[RFD PATCH 0/3] Use "object index" rather than pointers in the object hashing

Linus Torvalds <torvalds@xxxxxxxxxxxxxxxxxxxx> · Mon, 16 Apr 2007 21:12:50 -0700 (PDT)

This is a series of three patches that changes the low-level object 
hashing to use a "object index" rather than the pointer to a "struct 
object" in the hash-tables. It's something I've been thinking about for a 
long time, so I just decided to do it.

The reason to do it is that on 64-bit architectures the object hash table 
is actually a fairly sizeable entity, and not for a very good reason. It 
has a ton of pointers to the objects we have allocated, so each hash-table 
entry is 64-bits, even though obviously we aren't likely to ever have that 
many objects.

So instead, we could use a 32-bit index into an object table - and in 
fact, since we already do all normal object allocations using a special 
dense allocatory that allocates 1024 objects in one go, we already kind of 
were set up for this, with the low 10 bits of the object index being a 
very natural index into each allocation block.
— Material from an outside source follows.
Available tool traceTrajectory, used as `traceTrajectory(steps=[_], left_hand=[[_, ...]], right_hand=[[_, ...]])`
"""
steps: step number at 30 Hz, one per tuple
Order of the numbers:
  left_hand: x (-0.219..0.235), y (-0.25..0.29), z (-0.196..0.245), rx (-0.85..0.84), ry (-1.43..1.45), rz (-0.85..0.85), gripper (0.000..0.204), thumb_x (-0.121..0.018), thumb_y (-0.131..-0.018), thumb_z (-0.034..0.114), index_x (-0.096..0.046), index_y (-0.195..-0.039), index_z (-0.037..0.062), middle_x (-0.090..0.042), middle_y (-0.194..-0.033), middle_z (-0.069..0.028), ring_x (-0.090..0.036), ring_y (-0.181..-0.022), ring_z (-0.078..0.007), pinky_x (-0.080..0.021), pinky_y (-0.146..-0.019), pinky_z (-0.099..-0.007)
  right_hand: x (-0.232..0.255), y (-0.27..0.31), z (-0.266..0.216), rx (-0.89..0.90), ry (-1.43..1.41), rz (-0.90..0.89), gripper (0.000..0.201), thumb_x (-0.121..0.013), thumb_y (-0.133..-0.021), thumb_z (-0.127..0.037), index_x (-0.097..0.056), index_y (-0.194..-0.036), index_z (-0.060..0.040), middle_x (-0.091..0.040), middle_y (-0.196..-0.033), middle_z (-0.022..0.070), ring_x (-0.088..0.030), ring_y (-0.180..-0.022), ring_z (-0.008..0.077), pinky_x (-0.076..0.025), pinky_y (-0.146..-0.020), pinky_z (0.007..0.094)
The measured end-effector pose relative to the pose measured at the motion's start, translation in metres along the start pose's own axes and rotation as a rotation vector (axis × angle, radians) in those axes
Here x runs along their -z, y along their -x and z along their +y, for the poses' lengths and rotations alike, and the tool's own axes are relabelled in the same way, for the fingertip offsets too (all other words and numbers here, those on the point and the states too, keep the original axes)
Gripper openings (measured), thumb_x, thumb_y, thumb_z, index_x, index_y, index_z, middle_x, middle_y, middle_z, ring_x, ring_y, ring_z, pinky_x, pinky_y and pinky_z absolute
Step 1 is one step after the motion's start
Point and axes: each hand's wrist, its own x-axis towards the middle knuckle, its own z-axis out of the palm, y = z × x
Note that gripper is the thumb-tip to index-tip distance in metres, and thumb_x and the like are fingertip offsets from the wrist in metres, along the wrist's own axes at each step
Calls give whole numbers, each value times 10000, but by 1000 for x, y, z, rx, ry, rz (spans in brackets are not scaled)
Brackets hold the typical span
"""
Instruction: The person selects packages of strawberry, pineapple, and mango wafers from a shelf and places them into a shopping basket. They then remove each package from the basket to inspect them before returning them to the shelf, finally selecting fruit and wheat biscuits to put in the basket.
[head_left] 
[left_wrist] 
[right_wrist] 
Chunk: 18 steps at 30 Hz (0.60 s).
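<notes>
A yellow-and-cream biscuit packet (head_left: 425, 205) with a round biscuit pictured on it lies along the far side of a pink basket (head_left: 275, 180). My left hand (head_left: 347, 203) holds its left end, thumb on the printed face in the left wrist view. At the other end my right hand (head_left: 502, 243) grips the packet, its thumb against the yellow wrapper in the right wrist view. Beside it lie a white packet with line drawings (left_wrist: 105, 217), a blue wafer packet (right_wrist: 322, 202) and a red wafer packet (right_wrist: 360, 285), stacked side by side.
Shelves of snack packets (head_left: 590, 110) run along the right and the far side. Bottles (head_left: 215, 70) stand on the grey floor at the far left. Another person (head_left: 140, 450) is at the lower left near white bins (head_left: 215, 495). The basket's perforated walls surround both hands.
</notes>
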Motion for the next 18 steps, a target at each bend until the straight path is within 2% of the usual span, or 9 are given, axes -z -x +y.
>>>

Could we ever want more than 4 billion objects? Unlikely, since you'd 
actually need 80GB of memory just to keep track of the object names in 
such a hash table, but hey, if that day ever comes, we can certainly 
trivially make the index be 64-bit instead (or more likely, make it be 
48-bit and use 16 bits of the hash table entry as an extended hash value 
or something).

Anyway, the before-and-after numbers are somewhat debatable, so this is 
purely a request for discussion..

Before:

	[torvalds@woody linux]$ /usr/bin/time git-rev-list --all --objects | wc -l
	5.66user 0.46system 0:06.12elapsed 100%CPU (0avgtext+0avgdata 0maxresident)k
	0inputs+0outputs (0major+44389minor)pagefaults 0swaps
	445065

After:

	[torvalds@woody linux]$ /usr/bin/time ~/git/git-rev-list --all --objects | wc -l
	6.96user 0.36system 0:07.36elapsed 99%CPU (0avgtext+0avgdata 0maxresident)k
	0inputs+0outputs (0major+40240minor)pagefaults 0swaps
	445065

ie it's actually slightly slower, but it uses almost 10% less memory 
(minor page faults). Is it worth it? Probably not, but since I made the 
patches, I thought I'd post them anyway. And the two first patches are 
probably worth applying regardless - it's only the third patch that 
actually changes things to use a hash index.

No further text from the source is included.